Citation : 2007 Latest Caselaw 817 Del
Judgement Date : 23 April, 2007
JUDGMENT
S. Muralidhar, J.
1. This appeal is directed against the judgment dated 21-2-2007 passed by the Additional District Judge, Delhi in HMA No. 172 of 2006.
2. The petition HMA No. 172 of 2006 under Section 11 of the Hindu Marriage Act, 1955 (Act) was filed by the respondent seeking to declare void the marriage between the parties which took place on 28-4-1998 at the Arya Samaj Mandir, Bhogal, New Delhi. The ground was that the appellant here was married at the time, which fact was not known to the respondent. The trial Court framed the three issues as under:
1. Whether the marriage between the petitioner and respondent on 28-4-1998 at Arya Samaj Mandir, Bhogal, New Delhi was contrary to the provisions of Hindu Marriage Act and void ab initio? OPP
2. Whether the petitioner was aware of the respondent having a husband living at the time of undergoing marriage ceremony with the respondent on 28-4-1998 at Arya Samaj Mandir, Bhogal, New Delhi? OPR.

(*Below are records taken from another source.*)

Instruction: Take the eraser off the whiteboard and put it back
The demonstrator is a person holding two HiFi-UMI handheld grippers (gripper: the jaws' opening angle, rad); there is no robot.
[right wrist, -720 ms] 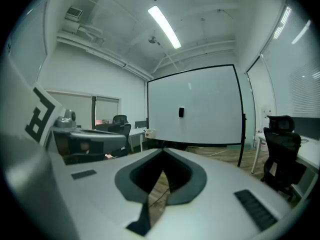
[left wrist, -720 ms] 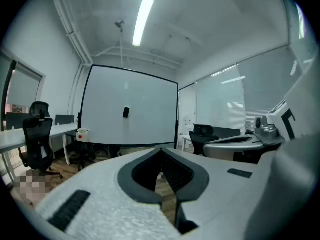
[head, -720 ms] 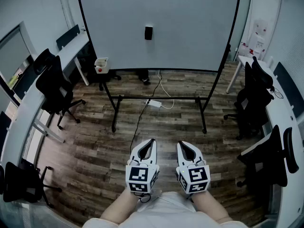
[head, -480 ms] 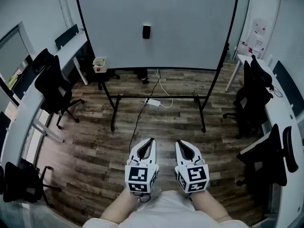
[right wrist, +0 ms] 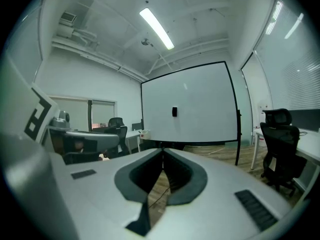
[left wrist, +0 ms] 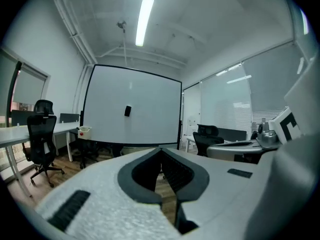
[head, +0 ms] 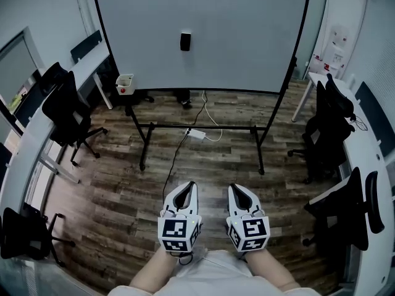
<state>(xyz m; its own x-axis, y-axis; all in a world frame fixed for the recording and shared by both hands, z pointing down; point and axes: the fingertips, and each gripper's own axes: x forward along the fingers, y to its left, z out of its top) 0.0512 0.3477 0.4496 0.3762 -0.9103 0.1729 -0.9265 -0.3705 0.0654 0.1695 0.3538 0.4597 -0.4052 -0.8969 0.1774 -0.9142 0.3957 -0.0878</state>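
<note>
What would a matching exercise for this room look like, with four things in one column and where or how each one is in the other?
Things:
1. eraser
2. power strip
3. small white bin
4. left gripper

Places or states:
A. on the floor under the whiteboard
B. jaws together, holding nothing
C. stuck on the whiteboard's face
D. by the end of the desk, at the left of the head view

Pairs: 1-C, 2-A, 3-D, 4-B
</note>
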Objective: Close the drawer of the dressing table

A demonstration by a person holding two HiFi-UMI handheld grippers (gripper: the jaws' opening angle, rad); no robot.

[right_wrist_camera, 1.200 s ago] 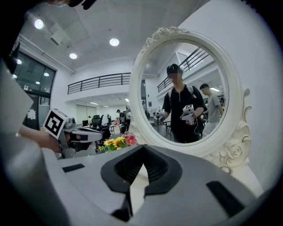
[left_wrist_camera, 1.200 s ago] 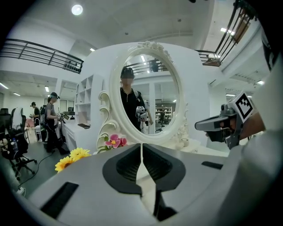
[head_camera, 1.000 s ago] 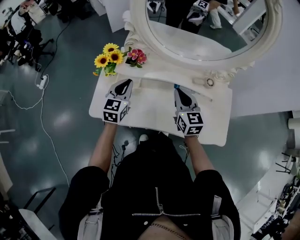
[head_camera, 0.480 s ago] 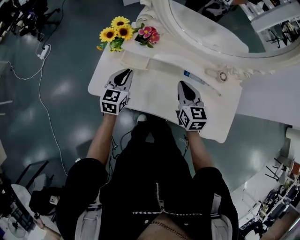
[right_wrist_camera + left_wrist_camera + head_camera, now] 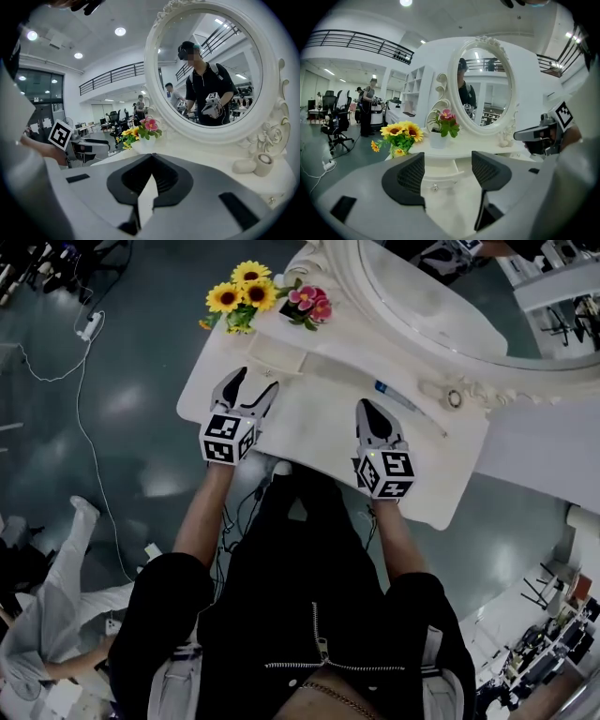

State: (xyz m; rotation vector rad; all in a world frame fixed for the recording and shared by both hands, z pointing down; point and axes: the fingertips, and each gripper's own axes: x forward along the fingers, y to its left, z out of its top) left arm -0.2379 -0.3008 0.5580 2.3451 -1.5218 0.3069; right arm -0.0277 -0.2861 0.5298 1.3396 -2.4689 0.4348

3. Whether the petitioner is entitled to the relief of declaration of the marriage with the respondent as void ab initio? OPP
3. As regards issue No. 1, the admitted position was that the petitioner applied for ' and sought divorce from her earlier husband only in 2001. This admission was made by her in her cross examination in the following manner.
My first husband name is Tilak Raj. I have a son from that wedlock named Sunil Raj. I was divorced from him in 2001. I do not recall the exact date of decree of divorce but it was perhaps 1-9-2001. It is correct on the date of my marriage with the petitioner which was on 28-4-1998, I have not yet divorced from my previous husband. (Vol. However, the divorce petition was pending at the time of my marriage with the petitioner herein.)
4. The trial Court after examining Sections 5 and 11 of the Act and in light of the admissions made concluded that the marriage between the parties was void. The trial Court further held that even if it was assumed that the respondent had knowledge about the previous marriage at the time of marriage with the appellant, that would make no difference to the nullity of the marriage.
5. This Court finds no error whatsoever in the conclusion reached by the trial Court on this aspect. Learned Counsel for the appellant submits that the appellant had moved an application seeking amendment of the written statement where it was sought to be contended that there had been a customary divorce in respect of the earlier marriage. This application was rejected by the trial Court by its order dated 22-9-2006. In that order the trial Court noted that the appellant here was taking contradictory stands and she even questioned the validity of the marriage with the respondent. Learned Counsel for the appellant on this aspect, states that the appellant was perhaps misled by the lawyers who were representing her.
6. This Court is unable to accept that contention. A plea of customary divorce has to be specifically taken and evidence has to be led to prove it. However the matter does not end there. There is nothing in the Act that allows customary divorce by way of a defense under Section 5(i) read with Section 11 of the Act. Therefore, such a plea may not help the appellant at all.
7. Learned Counsel for the appellant then states that the petitioner was permitted to lead additional evidence by the Order dated 8-11 -2006 of the Additional District Judge. This was in form of the deposition of the respondent in certain departmental proceedings against the appellant. She refers to two answers given by the respondent in the said Departmental Inquiry. During his cross examination the respondent admitted having been informed by the appellant of the dissolution of the earlier marriage according to custom. She states that once the respondent has admitted that the appellant's earlier marriage was dissolved by custom, the Court should have taken note of that and not passed the decree of nullity.
8. This Court is unable to agree with the submission. The burden of proving divorce by way of custom is on the appellant and cannot be shifted on to the respondent merely because he was informed of the dissolution. This evidence also therefore does not help the appellant.
9. No ground is made out for interference in this appeal. The appeal is dismissed. The application is also dismissed.